Generalized Method of Moments (GMM)

Generalized Method of Moments (GMM)

From MM to GMM

In the linear regression, $k+1$ moments conditions yield $k+1$ equations and thus $k+1$ parameter estimates. If there are more moments conditions than parameters to be estimated, the moments equations cannot be solved exactly. This case is called GMM (generalized method of moments).

In GMM, moments conditions are solved approximately. To this aim, single condition equations are weighted.

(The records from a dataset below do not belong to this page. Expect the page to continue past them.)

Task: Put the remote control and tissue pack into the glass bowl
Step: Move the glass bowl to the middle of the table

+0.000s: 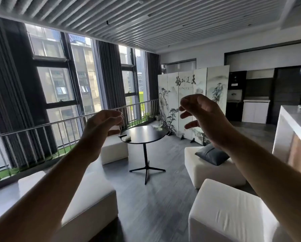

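Both steps of the task look untouched: neither item is in the bowl, and the person stands well short of the table. Nearest the camera, the left hand is raised with fingers loosely curled and spread apart, gripping nothing; the right hand beside it is likewise half-open and empty. Beyond and below the left hand's fingertips, on the near-left edge of the round black pedestal table, lies the slim dark remote control, and just right of it, close or touching, the small white tissue pack. Farther off, below and beyond the right hand's fingertips, the shallow clear glass bowl sits at the table's far rim, well apart from both items. By my judgement, everything remains: approach, pick up each item, carry both across to the bowl
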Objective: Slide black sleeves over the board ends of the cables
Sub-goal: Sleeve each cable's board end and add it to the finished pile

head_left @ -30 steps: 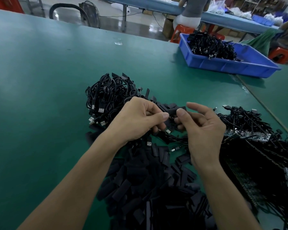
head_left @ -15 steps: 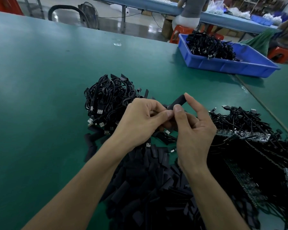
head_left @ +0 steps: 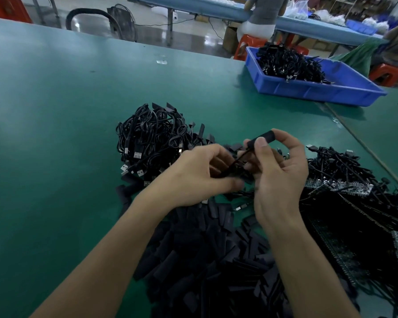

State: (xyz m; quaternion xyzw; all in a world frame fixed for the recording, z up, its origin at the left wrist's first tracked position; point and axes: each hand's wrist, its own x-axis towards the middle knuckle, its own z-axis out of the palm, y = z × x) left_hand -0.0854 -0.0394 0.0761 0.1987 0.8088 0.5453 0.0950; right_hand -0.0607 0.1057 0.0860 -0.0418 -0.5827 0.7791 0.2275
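Right hand pinches the sleeve between thumb and forefinger, raised above the table. Left hand grips the cable just below it (fingers blurred). Risk: a skewed pull may snag the board end inside the sleeve or draw it out. No legible writing.

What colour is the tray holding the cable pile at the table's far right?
Blue: the tray shows clearly in the head view.
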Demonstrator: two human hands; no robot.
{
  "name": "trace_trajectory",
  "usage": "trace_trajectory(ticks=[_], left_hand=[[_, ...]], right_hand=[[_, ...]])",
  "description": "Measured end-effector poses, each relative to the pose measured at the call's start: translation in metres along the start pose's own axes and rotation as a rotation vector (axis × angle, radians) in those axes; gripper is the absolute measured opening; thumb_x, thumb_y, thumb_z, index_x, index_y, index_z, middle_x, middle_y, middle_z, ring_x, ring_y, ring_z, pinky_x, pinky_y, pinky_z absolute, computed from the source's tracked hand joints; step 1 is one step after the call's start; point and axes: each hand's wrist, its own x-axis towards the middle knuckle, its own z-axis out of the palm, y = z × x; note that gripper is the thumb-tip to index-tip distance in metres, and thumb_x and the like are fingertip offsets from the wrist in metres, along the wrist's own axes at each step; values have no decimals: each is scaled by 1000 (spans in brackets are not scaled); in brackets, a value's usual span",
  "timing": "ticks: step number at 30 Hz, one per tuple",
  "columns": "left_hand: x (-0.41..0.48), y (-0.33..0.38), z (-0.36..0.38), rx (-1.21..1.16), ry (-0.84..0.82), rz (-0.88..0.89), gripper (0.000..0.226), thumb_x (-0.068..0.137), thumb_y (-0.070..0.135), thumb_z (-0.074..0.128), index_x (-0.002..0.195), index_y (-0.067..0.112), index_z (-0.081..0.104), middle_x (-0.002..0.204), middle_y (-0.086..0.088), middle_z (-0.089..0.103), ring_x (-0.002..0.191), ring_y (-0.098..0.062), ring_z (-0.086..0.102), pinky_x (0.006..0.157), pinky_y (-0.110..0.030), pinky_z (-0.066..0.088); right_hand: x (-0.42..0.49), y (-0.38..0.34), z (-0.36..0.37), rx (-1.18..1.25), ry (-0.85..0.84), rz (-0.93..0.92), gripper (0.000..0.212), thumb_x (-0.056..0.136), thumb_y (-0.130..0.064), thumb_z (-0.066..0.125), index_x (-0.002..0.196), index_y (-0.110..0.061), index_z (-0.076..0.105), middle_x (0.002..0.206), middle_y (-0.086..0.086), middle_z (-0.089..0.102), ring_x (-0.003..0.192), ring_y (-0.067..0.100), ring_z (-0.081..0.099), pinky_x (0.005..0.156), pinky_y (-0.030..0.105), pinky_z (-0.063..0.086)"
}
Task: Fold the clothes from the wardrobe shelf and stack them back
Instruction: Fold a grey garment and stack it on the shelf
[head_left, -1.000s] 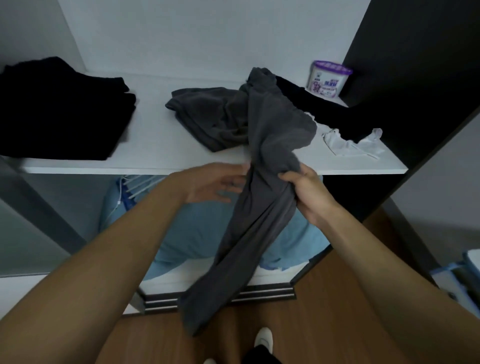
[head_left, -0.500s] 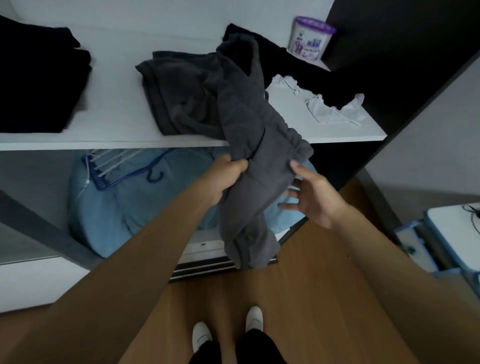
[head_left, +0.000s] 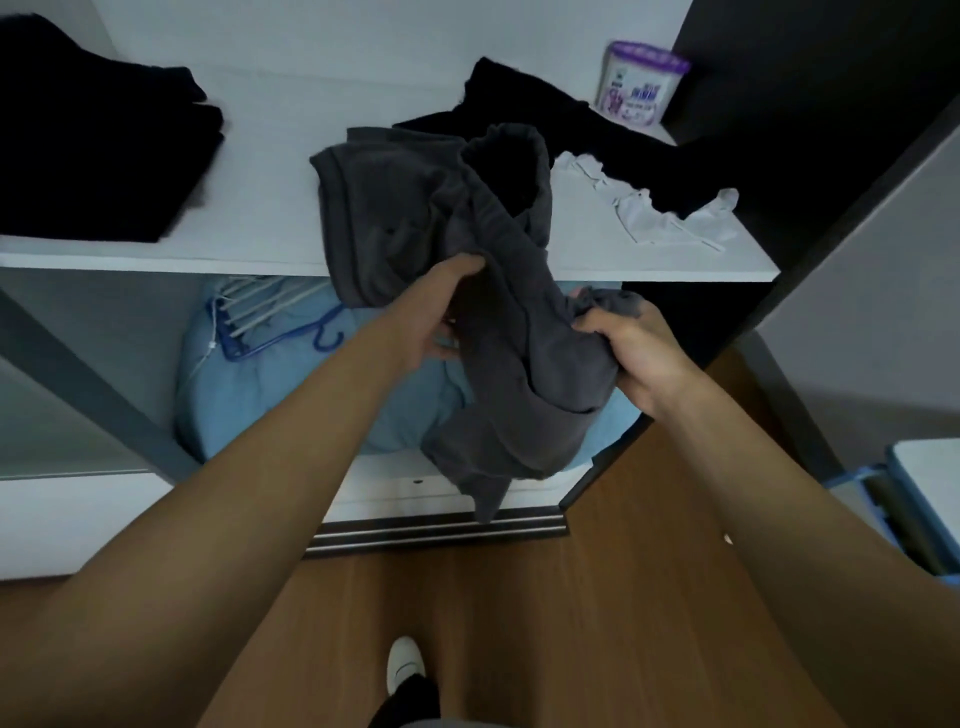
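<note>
Work is centring on a dark grey soft-fabric garment (head_left: 498, 322), which is lying partly on the flat white wardrobe shelf (head_left: 260, 218) near the middle of its front edge. The rest is spilling over that edge and hanging down in front of the compartment below. The left hand (head_left: 447, 312) is gripping the garment just below the front edge, with fingers curled into the cloth and thumb on top. The right hand (head_left: 628, 358) is holding a bunched fold a little lower and to the right, fingers closed tight around it. A loose tail of the garment is dangling beneath both hands. A folded stack of black clothes (head_left: 93, 135) is sitting at the shelf's left end, well apart from the garment. A crumpled black garment (head_left: 597, 140) is sprawling toward the back right corner, and a small white cloth item (head_left: 654, 218) is lying just in front of it near the right end. A white round tub with a purple lid (head_left: 641, 83) is standing in the back right corner. Under the shelf, a light blue padded bundle (head_left: 291, 395) is filling the lower compartment, with a blue plastic hanger (head_left: 275, 338) resting on top. A white shoe (head_left: 405, 670) is showing on the brown wooden floor (head_left: 571, 623).
</note>
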Motion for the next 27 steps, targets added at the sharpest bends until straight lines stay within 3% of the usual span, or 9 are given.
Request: trace_trajectory(ticks=[4, 8, 10, 13, 18, 20, 23, 25, 27], left_hand=[[-16, 0, 36, 21, -144, -69, 82, 63, 77, 69, 128, 28, 62, 122, 1, 70, 110, -24, 66, 84, -45, 55], [-26, -18, 78, 57, -13, -35, 42, 77, 36, 81, 110, 12, 72, 112, -12, 74, 97, -26, 72, 86, -42, 59], [-28, -33, 91, 169, 163, 39, 30, 77, 21, 78, 101, 6, 68, 98, -15, 74, 82, -24, 71, 66, -29, 60], [-38, -59, 104, 242, 218, 96, 28, 77, 17, 75, 102, 4, 66, 85, -10, 71, 74, -19, 69, 49, -19, 51], [-65, -98, 121, 380, 191, 78, 22, 72, 17, 76, 91, 10, 69, 81, -7, 74, 65, -13, 71, 50, -18, 51], [-80, -111, 124, 400, 179, 40, 25, 68, 18, 76, 90, 9, 69, 71, -4, 75, 58, -11, 71, 49, -20, 53], [-104, -125, 126, 427, 162, 0, 45, 52, 27, 73, 92, 7, 69, 77, -7, 76, 69, -17, 74, 60, -30, 60], [-116, -129, 126, 401, 121, -1, 43, 52, 26, 70, 90, 7, 71, 79, -8, 76, 70, -18, 74, 61, -27, 58], [-126, -130, 127, 409, 66, -8, 35, 56, 23, 69, 87, 8, 71, 75, -7, 75, 68, -18, 73, 59, -24, 55]], right_hand=[[-26, -7, -19, -415, -87, -201, 32, 78, 11, 61, 88, -15, 75, 86, -5, 72, 83, 2, 67, 76, 18, 52], [-60, -2, -34, -702, -314, -338, 32, 79, 7, 66, 95, -20, 73, 95, -19, 65, 85, -14, 59, 76, 2, 40], [-77, 6, -47, -701, -372, -347, 34, 79, 7, 66, 102, -17, 73, 100, -15, 64, 91, -9, 59, 79, 5, 42], [-100, 21, -68, -637, -417, -314, 38, 81, 6, 65, 106, -22, 73, 102, -18, 65, 92, -9, 60, 77, 5, 43], [-129, 40, -105, -598, -541, -136, 22, 94, -9, 64, 105, -25, 75, 102, -19, 69, 92, -13, 60, 76, 6, 44], [-136, 41, -118, -574, -539, -102, 15, 97, -21, 63, 99, -19, 77, 93, -8, 75, 88, -5, 66, 78, 12, 49], [-143, 41, -128, -582, -227, -349, 17, 94, -22, 65, 89, -11, 77, 84, 3, 75, 81, 9, 68, 80, 29, 55], [-147, 44, -128, -744, -171, -557, 13, 92, -22, 68, 98, -13, 75, 102, -1, 70, 99, 9, 63, 90, 31, 50], [-150, 54, -127, -994, -248, -608, 27, 87, -29, 73, 110, -15, 70, 130, 3, 58, 125, 18, 49, 106, 39, 38]])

Population Moments Conditions

Definition: Let $\theta_0$ be a true unknown vector parameter to be estimated, $v_t$ a vector of random variables, and $f(.)$ a vector of functions. Then, a population moment condition takes the form

$E\{f(v_t, \theta_0)\} = 0, t \in T.$

Often, $f(.)$ will contain linear functions only, then the problem essentially becomes one of linear regression. In other cases, $f(.)$ may still be products of errors and functions of observed variables, then the problem becomes one of non-linear regression. The definition is even more general.

GMM Estimator

The basic idea behind GMM is to replace the theoretical expected value E[⋅] with its empirical analog—sample average:

$\hat{m}(\theta)\equiv n^{-1} \sum_{t=1}^n f(v_t, \theta)\quad \text{and} \quad \hat{m}(\theta_0) = 0.$

which is equivalent to minimizing a certain norm of $\hat{m}(\theta)$ :

$\hat{\theta} = \arg \min_{\theta} \|\hat{m}(\theta)\|_W^2=\arg \min_{\theta} \hat{m}(\theta)'W\hat{m}(\theta),$

where $W$ is a positive definite matrix. The GMM estimator is the value of $\theta$ that minimizes the above expression.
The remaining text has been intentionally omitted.